- _What you need to do_: Every picture is to be removed, and all the data is to be copied exactly.
Start of Dataset content
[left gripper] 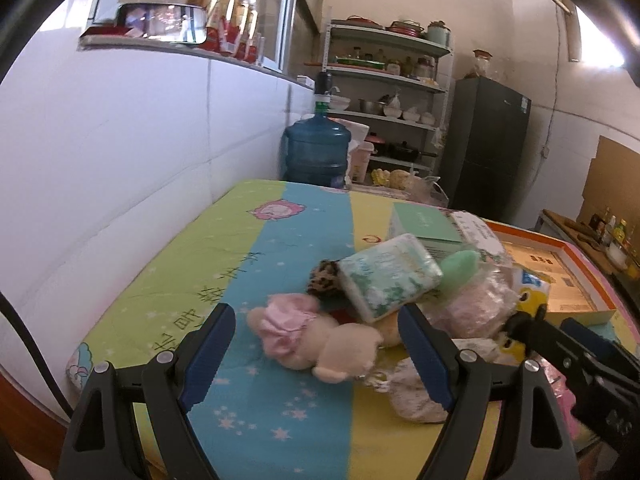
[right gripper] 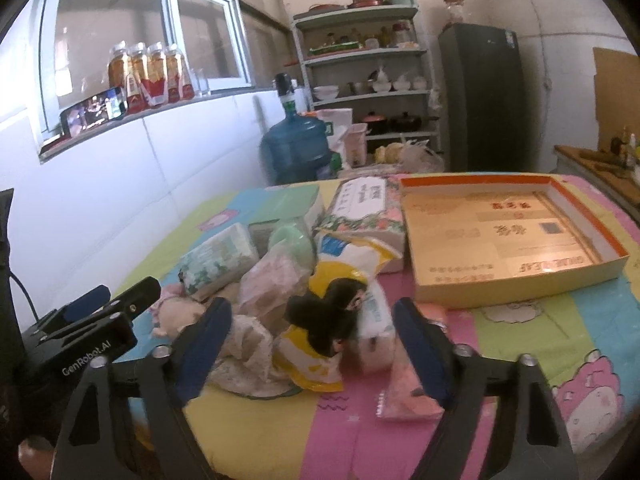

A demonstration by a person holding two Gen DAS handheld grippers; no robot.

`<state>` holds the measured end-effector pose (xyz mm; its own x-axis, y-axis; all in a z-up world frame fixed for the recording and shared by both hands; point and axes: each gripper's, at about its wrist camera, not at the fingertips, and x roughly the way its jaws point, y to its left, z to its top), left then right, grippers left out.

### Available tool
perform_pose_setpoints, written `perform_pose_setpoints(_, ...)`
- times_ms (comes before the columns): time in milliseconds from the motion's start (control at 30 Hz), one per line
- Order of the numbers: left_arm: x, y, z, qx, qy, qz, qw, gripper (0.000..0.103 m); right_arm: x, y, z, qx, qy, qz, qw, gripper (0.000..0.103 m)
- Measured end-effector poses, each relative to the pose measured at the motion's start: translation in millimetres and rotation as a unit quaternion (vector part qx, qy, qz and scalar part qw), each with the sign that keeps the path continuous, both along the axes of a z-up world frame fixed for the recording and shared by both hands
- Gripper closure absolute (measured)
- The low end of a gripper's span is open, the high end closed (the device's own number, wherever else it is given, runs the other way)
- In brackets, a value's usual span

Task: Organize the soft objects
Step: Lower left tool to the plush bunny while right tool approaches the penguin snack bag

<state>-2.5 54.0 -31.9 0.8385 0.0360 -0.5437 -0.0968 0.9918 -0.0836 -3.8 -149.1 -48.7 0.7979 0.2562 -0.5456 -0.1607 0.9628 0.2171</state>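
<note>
Soft toys [right gripper: 320, 320] lie heaped, overlapping, several half hidden under packets [right gripper: 218, 258].

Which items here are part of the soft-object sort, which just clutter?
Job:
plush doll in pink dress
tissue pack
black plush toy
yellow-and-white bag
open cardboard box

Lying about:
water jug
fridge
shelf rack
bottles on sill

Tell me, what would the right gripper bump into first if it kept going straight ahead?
Most likely the small dark plush toy lying on the yellow packet, right between the right gripper's open fingers. Depth is hard to judge through this lens, so the white pack beside it might touch too.
</note>
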Motion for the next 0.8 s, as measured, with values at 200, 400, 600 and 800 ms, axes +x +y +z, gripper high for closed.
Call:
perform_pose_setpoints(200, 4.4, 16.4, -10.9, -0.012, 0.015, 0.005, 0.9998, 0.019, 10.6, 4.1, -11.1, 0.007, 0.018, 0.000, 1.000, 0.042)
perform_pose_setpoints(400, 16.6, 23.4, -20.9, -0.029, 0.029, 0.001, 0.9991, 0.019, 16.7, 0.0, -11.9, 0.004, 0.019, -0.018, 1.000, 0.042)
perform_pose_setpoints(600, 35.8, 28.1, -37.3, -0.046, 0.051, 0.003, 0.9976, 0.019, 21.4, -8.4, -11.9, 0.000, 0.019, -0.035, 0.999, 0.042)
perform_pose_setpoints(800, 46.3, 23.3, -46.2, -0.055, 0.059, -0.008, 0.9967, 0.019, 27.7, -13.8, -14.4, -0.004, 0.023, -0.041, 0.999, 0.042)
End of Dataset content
- _Exercise output_:
[left gripper] 
[right gripper] 

A demonstration by a person holding two Gen DAS handheld grippers; no robot.

`<state>` holds the measured end-effector pose (xyz mm; its own x-axis, y-axis; all in a z-up world frame fixed for the recording and shared by both hands; point and axes: each gripper's, at about its wrist camera, not at the fingertips, and x roughly the way its jaws point, y to its left, z to its top), left then right, grippers left out.

### Available tool
perform_pose_setpoints, written `perform_pose_setpoints(_, ...)`
- times_ms (comes before the columns): time in milliseconds from the motion's start (control at 30 Hz), one per line
- Order of the numbers: left_arm: x, y, z, qx, qy, qz, qw, gripper (0.000..0.103 m); right_arm: x, y, z, qx, qy, qz, qw, gripper (0.000..0.103 m)
- Measured end-effector poses, each relative to the pose measured at the motion's start: translation in millimetres and rotation as a unit quaternion (vector part qx, qy, qz and scalar part qw), each with the sign that keeps the path continuous, both along the axes of a z-up world frame fixed for the recording and shared by both hands
- Gripper closure absolute (measured)
- The low end of a gripper's span is open, the high end closed (the device's own number, wherever else it is given, runs the other way)
- In brackets, a value's usual span

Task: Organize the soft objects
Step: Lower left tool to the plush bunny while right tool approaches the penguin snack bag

<state>-2.5 54.0 -31.9 0.8385 0.0360 -0.5437 -0.0968 0.9918 -0.0836 -3.8 -149.1 -48.7 0.7979 0.2562 -0.5456 -0.1607 0.9628 0.2171</state>
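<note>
Soft toys [right gripper: 320, 320] lie heaped, overlapping, several half hidden under packets [right gripper: 218, 258].

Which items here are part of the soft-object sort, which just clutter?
Job:
plush doll in pink dress
tissue pack
black plush toy
yellow-and-white bag
open cardboard box

Lying about:
water jug
fridge
shelf rack
bottles on sill

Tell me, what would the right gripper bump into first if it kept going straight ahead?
Most likely the small dark plush toy lying on the yellow packet, right between the right gripper's open fingers. Depth is hard to judge through this lens, so the white pack beside it might touch too.
</note>
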Motion for the next 0.8 s, as measured, with values at 200, 400, 600 and 800 ms, axes +x +y +z, gripper high for closed.
Call:
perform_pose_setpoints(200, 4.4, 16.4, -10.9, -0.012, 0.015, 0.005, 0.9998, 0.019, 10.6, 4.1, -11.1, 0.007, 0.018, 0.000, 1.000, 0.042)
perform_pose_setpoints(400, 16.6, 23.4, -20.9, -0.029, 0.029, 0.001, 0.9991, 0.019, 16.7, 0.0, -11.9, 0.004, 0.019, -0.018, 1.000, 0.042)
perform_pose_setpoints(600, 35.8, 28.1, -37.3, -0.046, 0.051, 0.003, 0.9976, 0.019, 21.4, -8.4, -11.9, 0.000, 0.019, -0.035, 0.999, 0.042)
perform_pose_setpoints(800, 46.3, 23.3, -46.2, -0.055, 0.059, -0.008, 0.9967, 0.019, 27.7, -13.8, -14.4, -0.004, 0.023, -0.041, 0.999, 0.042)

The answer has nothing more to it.